(Extracted data entries)
================
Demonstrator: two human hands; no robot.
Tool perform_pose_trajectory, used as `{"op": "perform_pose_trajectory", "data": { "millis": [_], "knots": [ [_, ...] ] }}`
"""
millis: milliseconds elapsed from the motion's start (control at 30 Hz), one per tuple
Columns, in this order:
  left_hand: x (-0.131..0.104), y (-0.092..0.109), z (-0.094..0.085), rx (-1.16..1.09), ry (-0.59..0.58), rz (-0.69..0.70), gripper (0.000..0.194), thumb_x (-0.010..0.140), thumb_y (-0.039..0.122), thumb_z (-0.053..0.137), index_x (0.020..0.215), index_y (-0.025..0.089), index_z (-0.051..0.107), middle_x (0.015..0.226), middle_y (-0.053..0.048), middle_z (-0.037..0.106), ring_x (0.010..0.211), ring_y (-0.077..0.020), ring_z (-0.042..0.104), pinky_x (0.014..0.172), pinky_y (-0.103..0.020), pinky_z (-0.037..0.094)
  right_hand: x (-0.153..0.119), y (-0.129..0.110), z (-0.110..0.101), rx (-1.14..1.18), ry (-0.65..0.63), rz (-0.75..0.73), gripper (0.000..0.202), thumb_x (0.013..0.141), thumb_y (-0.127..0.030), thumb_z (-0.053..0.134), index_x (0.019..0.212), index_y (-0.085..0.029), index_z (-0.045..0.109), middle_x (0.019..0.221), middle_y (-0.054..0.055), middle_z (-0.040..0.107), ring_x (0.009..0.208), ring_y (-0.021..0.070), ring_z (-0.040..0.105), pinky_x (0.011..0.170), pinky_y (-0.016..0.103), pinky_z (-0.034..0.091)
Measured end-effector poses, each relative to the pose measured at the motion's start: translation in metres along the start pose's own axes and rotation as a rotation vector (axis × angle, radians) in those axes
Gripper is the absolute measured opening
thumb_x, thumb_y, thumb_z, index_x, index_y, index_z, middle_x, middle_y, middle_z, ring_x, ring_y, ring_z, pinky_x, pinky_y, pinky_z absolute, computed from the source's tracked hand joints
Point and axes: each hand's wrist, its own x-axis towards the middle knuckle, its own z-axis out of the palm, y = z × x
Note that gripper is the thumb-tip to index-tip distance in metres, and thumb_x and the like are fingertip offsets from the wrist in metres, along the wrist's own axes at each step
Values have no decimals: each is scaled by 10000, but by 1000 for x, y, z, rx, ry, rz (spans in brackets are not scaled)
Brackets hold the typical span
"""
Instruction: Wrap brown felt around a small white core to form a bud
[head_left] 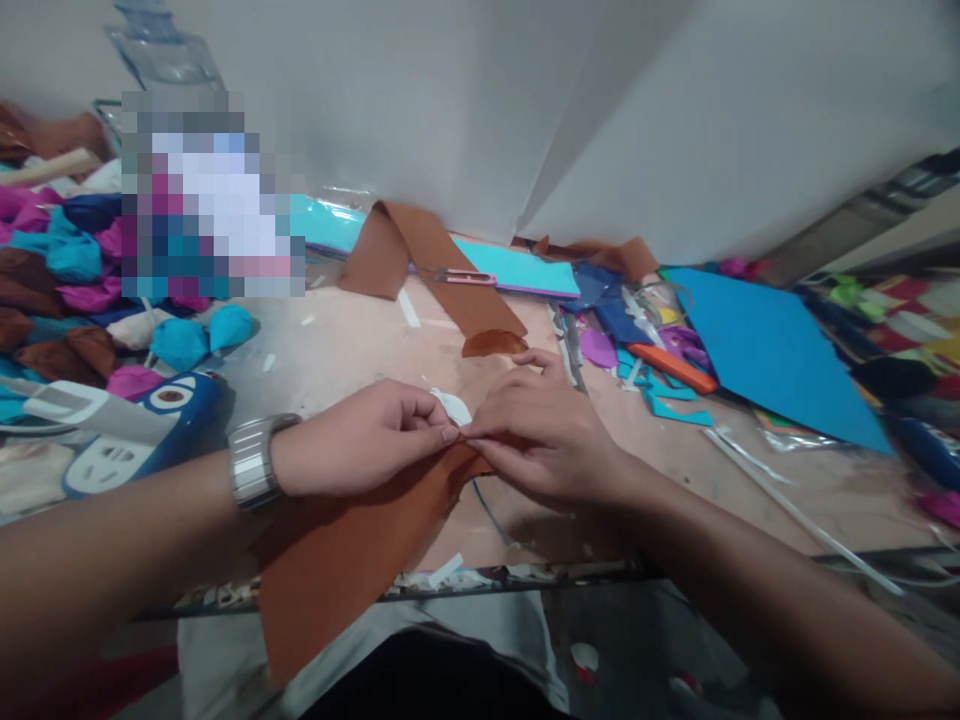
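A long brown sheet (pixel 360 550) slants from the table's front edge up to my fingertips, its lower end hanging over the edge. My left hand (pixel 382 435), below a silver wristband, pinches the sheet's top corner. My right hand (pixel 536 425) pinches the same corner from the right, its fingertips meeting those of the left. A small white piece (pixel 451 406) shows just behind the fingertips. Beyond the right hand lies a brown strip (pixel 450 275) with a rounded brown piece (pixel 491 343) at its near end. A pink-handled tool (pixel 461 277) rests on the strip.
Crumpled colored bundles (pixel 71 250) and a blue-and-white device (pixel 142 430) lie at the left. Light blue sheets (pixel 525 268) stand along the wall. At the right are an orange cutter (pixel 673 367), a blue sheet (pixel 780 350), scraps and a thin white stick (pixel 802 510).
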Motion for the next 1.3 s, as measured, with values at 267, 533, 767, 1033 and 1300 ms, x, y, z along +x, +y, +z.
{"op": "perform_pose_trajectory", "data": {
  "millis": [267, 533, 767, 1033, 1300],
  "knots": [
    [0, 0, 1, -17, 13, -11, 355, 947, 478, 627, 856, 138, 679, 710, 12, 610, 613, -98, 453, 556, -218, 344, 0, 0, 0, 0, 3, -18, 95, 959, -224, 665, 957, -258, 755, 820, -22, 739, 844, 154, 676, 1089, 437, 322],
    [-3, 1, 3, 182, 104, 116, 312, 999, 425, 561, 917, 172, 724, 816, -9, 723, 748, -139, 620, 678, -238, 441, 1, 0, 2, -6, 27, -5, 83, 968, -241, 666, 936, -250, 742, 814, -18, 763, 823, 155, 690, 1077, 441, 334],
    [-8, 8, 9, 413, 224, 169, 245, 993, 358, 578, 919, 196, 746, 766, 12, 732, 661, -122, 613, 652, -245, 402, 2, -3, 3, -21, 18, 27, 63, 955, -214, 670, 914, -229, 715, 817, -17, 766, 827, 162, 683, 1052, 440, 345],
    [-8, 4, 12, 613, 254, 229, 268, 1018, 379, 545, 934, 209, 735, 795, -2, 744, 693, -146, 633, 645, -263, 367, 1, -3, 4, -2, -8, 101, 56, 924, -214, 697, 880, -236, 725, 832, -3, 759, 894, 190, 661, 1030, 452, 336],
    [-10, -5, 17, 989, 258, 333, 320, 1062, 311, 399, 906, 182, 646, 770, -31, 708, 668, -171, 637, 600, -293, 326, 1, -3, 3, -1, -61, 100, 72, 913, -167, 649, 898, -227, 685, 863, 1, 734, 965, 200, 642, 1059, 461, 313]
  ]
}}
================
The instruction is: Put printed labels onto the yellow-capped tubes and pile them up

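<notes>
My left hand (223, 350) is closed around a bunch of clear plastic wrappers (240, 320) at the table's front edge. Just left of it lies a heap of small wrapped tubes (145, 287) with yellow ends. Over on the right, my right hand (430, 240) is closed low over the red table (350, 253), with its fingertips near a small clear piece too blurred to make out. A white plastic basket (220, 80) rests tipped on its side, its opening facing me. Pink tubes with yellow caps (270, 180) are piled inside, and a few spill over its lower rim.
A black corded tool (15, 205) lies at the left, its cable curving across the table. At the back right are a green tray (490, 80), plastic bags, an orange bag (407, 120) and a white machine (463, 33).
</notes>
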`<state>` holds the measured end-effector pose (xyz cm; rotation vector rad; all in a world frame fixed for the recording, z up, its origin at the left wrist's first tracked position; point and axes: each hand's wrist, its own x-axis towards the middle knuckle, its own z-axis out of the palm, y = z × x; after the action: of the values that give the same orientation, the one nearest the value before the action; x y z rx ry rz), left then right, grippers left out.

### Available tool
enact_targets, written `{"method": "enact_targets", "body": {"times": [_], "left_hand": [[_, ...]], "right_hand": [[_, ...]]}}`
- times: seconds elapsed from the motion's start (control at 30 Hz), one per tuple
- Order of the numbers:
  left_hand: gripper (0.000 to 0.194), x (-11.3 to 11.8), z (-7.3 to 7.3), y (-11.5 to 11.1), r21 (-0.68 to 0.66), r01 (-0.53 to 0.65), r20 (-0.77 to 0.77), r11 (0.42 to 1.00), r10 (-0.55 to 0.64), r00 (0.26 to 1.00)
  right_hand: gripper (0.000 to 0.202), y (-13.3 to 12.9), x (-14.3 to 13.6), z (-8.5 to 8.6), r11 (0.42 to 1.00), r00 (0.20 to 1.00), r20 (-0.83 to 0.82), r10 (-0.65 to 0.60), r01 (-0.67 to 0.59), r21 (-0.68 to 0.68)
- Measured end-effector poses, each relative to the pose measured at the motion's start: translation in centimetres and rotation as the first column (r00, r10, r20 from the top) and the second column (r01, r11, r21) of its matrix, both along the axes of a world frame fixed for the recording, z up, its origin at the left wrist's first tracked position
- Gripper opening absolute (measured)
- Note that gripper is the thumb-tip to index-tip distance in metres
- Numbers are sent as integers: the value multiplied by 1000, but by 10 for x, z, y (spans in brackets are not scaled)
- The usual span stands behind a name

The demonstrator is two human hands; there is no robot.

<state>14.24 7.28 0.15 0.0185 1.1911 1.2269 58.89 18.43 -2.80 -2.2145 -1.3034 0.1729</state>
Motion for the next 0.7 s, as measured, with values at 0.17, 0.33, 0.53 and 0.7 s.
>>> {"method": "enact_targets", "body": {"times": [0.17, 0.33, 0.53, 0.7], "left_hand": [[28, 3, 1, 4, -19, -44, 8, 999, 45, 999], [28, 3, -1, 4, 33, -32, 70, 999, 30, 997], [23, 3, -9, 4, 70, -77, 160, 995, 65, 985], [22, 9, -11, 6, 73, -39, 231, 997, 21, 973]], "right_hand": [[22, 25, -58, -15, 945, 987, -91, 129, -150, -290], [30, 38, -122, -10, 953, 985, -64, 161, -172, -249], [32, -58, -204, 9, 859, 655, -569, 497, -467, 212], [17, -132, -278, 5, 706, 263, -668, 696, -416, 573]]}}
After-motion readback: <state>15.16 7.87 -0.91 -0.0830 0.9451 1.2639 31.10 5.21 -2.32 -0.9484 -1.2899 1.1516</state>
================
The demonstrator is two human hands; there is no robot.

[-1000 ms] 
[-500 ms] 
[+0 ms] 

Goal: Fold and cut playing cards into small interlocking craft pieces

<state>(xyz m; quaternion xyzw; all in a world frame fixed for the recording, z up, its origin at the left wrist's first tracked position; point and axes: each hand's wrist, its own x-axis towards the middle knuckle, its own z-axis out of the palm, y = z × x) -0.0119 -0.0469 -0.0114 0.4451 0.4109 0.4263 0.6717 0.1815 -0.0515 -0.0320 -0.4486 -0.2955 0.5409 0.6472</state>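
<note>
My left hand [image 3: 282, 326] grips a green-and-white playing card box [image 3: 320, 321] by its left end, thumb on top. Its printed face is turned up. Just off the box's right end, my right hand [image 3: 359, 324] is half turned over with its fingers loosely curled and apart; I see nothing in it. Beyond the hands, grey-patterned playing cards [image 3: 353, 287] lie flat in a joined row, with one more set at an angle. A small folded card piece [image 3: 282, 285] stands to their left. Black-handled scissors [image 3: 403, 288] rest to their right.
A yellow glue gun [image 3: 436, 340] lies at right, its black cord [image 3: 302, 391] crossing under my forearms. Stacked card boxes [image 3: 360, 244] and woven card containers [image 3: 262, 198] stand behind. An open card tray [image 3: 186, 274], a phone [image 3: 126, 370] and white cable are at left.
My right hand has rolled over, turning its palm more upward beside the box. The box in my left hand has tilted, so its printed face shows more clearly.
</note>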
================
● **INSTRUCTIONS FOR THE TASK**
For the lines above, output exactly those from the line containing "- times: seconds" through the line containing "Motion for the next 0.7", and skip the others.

● **RESPONSE TO THE TASK**
- times: seconds elapsed from the motion's start (control at 30 Hz), one per tuple
- Order of the numbers:
  left_hand: gripper (0.000 to 0.194), x (-11.3 to 11.8), z (-7.3 to 7.3), y (-11.5 to 11.1), r21 (-0.68 to 0.66), r01 (-0.53 to 0.65), r20 (-0.77 to 0.77), r11 (0.42 to 1.00), r10 (-0.55 to 0.64), r00 (0.26 to 1.00)
  right_hand: gripper (0.000 to 0.202), y (-13.3 to 12.9), x (-14.3 to 13.6), z (-8.5 to 8.6), r11 (0.42 to 1.00), r00 (0.20 to 1.00), r20 (-0.83 to 0.82), r10 (-0.65 to 0.60), r01 (-0.67 to 0.59), r21 (-0.68 to 0.68)
- Measured end-effector poses, each relative to the pose measured at the motion's start: translation in centimetres and rotation as the first column (r00, r10, r20 from the top) and the second column (r01, r11, r21) of its matrix, both along the axes of a world frame fixed for the recording, z up, its origin at the left wrist's first tracked position
- Gripper opening absolute (measured)
- Note that gripper is the thumb-tip to index-tip distance in metres
- Numbers are sent as integers: the value multiplied by 1000, but by 10 for x, z, y (spans in brackets are not scaled)
- The usual span stands behind a name

The demonstrator is two human hands; there is no robot.

<state>14.24 7.28 0.15 0.0185 1.1911 1.2269 58.89 18.43 -2.80 -2.2145 -1.3034 0.1729</state>
Motion for the next 0.7 s, as measured, with values at 0.17, 0.33, 0.53 and 0.7 s.

The answer has been fully stated.